# [Exercise aim]
Output exactly the lines below, starting with the line that has "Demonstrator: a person" and going on through the line that has "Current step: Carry", both included, and no other lines.
(Provided data)
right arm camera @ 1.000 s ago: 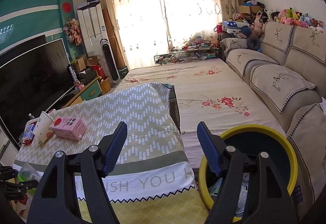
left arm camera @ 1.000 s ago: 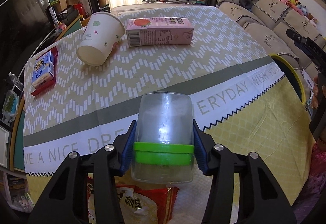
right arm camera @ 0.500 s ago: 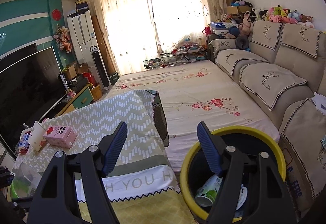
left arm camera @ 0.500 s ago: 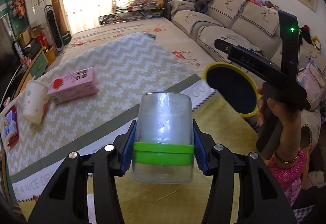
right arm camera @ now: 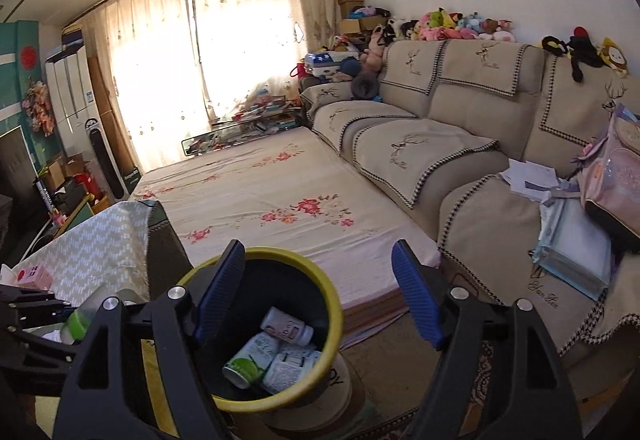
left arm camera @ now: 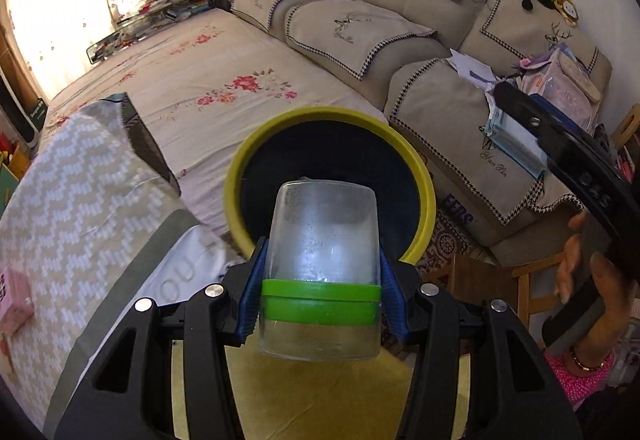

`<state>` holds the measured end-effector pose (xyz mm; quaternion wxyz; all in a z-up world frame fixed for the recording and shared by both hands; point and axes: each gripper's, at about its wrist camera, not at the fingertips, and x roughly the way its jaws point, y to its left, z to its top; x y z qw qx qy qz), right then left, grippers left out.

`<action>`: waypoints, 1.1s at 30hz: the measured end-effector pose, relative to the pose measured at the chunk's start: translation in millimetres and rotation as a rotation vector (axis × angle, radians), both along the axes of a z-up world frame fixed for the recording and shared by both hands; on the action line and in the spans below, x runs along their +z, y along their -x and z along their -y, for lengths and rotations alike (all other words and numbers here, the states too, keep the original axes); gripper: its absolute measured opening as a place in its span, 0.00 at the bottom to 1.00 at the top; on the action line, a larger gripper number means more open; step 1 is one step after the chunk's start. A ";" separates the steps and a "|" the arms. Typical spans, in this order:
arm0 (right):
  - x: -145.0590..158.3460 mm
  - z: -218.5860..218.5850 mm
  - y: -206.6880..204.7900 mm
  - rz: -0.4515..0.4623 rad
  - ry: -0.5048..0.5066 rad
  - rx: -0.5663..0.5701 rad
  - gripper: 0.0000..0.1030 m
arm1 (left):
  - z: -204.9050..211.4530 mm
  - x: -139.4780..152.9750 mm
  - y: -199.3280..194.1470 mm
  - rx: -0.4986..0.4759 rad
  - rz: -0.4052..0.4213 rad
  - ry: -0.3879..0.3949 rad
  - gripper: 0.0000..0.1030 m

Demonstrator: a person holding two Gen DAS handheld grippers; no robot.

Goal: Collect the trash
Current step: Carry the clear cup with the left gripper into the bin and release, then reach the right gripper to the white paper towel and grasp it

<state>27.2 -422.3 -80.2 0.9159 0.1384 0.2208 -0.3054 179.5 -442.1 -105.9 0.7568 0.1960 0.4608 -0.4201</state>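
My left gripper [left arm camera: 320, 288] is shut on a clear plastic jar with a green band [left arm camera: 322, 260], held in the air just before the yellow-rimmed trash bin [left arm camera: 240, 163]. The jar hides part of the bin's near rim. In the right wrist view the bin [right arm camera: 328, 300] stands on the floor and holds several cups and bottles [right arm camera: 276, 356]. My right gripper [right arm camera: 318, 296] is open and empty above the bin's right side. The left gripper and jar [right arm camera: 82, 316] show at the left edge there.
The table with a zigzag cloth [left arm camera: 60, 207] lies left of the bin, with a pink carton [left arm camera: 12, 296] on it. A floral mattress [right arm camera: 260, 199] and a beige sofa [right arm camera: 460, 143] lie behind and right. A wooden stool [left arm camera: 480, 276] stands by the bin.
My left gripper has swung right from over the table to the bin, still holding the jar. My right gripper has shifted right, so the bin now lies between and left of its fingers.
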 end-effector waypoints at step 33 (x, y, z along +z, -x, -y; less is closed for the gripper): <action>-6.4 -31.2 -20.2 -0.054 -0.011 0.139 0.71 | -200.9 74.9 38.0 0.425 0.184 0.243 0.80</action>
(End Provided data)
# [Result below]
Demonstrator: a person holding two Gen DAS handheld grippers; no robot.

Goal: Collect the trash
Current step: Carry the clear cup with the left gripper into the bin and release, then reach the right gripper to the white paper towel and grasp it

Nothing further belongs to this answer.